Fortemente radicato in questi territori, a partire dallo scorso sette ottobre – a seguito delle stragi intorno a Gaza per mano di Hamas – ha iniziato a bombardare i territori israeliani, venendo a sua volta bombardato. Da allora il sud del Libano è diventato un enorme campo di battaglia: da una parte Israele, dall’altra Hezbollah. In mezzo rimangono i villaggi cristiani che non prendono parte al conflitto ma continuano a vivere letteralmente tra due fuochi.

Il ritorno di padre Tony

Padre Tony è uno dei quattro preti di Rmeich. Poco più che quarantenne, dopo avere a lungo vissuto in Italia è tornato nel suo Paese nativo per stare vicino alla sua gente. «È qui il posto giusto per me. Qui proviamo a mandare avanti la vita delle nostre comunità in questi tempi così difficili». I villaggi cristiani lungo il confine sono gli unici in cui la vita vada avanti, seppur tra mille difficoltà. In quelli sciiti, invece, non si vede un’anima ma solo case abbandonate e palazzine ridotte in macerie. I miliziani di Hezbollah, infatti, sono abitanti di questi paesi che per questo Israele bombarda, generando la fuga di massa dei civili. «All’inizio della guerra abbiamo detto a Hezbollah di non entrare nei Paesi cristiani così da non renderci a nostra volta obiettivi dei bombardamenti» spiega padre Tony. Mentre parla riecheggiano delle esplosioni e altre nubi neri si alzano all’orizzonte.

Aride colline

Appena usciti da Rmeich si imbocca una strada che costeggia i territori israeliani e attraversa aride colline annerite, ricoperte di resti di alberi e cespugli bruciati. È la conseguenza degli incendi generati dai bombardamenti. «È un grosso problema – spiega padre Tony – i contadini non possono più coltivare le proprie terre e temono che non potranno più farlo nemmeno quando le bombe cesseranno a causa del fosforo lanciato dagli israeliani che potrebbe avvelenare il raccolto. Questo alimenta una grande crisi economica di questi territori che costringe molte persone che vorrebbero restare ad andarsene». Prima della guerra Rmeich aveva circa 115 mila  abitanti, oggi ne restano seimila.
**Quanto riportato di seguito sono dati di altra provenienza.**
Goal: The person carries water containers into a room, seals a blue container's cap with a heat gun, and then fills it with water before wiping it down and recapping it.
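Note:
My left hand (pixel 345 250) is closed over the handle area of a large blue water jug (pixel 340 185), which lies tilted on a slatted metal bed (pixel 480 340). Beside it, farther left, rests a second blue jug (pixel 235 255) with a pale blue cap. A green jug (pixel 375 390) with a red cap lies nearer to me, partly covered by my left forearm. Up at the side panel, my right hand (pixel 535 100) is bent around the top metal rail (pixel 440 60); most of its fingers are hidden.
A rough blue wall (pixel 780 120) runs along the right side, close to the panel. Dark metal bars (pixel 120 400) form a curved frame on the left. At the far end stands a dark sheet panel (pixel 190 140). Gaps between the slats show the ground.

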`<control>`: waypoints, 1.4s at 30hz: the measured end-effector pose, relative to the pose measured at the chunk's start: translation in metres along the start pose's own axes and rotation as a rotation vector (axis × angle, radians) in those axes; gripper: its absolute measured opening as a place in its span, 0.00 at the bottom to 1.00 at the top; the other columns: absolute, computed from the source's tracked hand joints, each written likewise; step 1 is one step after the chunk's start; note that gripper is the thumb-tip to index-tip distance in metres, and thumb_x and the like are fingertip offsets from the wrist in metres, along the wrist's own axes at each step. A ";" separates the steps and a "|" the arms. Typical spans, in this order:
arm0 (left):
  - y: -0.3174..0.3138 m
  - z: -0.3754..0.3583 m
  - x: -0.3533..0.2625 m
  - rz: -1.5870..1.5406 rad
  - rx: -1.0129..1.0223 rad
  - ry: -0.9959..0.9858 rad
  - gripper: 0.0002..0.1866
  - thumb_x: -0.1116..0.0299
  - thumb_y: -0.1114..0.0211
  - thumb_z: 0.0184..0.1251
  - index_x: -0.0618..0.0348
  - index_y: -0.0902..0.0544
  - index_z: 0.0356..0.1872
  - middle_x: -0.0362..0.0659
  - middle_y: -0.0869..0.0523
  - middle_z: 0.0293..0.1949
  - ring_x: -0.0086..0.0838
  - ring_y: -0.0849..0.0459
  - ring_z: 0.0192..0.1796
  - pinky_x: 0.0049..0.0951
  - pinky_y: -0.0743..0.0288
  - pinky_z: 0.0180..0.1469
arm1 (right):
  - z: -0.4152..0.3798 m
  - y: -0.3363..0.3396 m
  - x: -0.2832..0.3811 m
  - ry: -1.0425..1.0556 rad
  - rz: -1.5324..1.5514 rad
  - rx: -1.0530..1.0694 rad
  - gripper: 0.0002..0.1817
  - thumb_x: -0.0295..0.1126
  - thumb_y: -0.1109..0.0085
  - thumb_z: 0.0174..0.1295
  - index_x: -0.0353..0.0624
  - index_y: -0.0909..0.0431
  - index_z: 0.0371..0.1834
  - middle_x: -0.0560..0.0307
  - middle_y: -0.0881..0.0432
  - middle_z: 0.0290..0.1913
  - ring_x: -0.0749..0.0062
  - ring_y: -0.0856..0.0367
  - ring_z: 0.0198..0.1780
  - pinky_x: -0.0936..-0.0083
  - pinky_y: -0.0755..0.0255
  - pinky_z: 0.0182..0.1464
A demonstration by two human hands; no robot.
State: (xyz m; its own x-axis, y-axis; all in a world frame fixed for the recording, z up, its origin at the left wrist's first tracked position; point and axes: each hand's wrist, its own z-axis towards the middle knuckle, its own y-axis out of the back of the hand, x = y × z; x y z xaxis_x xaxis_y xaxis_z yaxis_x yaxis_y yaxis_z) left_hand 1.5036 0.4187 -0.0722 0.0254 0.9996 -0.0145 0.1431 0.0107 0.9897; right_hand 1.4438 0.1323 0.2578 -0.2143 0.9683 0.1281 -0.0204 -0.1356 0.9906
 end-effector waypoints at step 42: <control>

Dal terrazzo del municipio

Procedendo lungo la strada si arriva ad Ain Ebel, altro villaggio cristiano dove oggi rimangono 1.200 persone. Anche qui subito dopo il 7 ottobre la municipalità ha chiesto a Hezbollah di non entrare. «Questa non è la nostra guerra, noi cristiani siamo delle vittime collaterali» dice il sindaco Imad Lallous. Il terrazzo del municipio dove lavora guarda direttamente le basi israeliani di Raheb e di Birantin, situate un paio di chilometri più avanti sulle cime di alte colline. «Per ora fortunatamente non siamo mai stati colpiti –  continua Lallous – e abbiamo organizzato un sistema di sicurezza notturno che si assicura che nessuna persona indesiderata entri nel villaggio...». Le sue parole vengono interrotte dal secco rumore delle esplosioni. Da tre punti diversi nelle campagne intorno al paese si alzano nel cielo decine di palle di fuoco dirette verso Israele. Sono razzi sparati da Hezbollah. «A breve Israele risponderà» dice Lallous con grande tranquillità mentre dal balcone assiste al bombardamento. «È così ogni giorno».

Mentre tutt’intorno i bombardamenti in entrata e in uscita non cessano a dentro Rmeich e Ain Ebel la vita prosegue. Gli abitanti rimasti si ritrovano nei bar, in chiesa, dal medico oppure nei negozi di alimentari. Tra loro ci sono opinioni politiche diverse. C’è chi attacca fortemente Hezbollah, accusandolo di avere importato in Libano la guerra di Gaza. Qualcuno invece lo giustifica. Quasi tutti dicono sono d’accordo su un punto: «Non vogliamo essere coinvolti in questa guerra, vogliamo solo vivere in pace».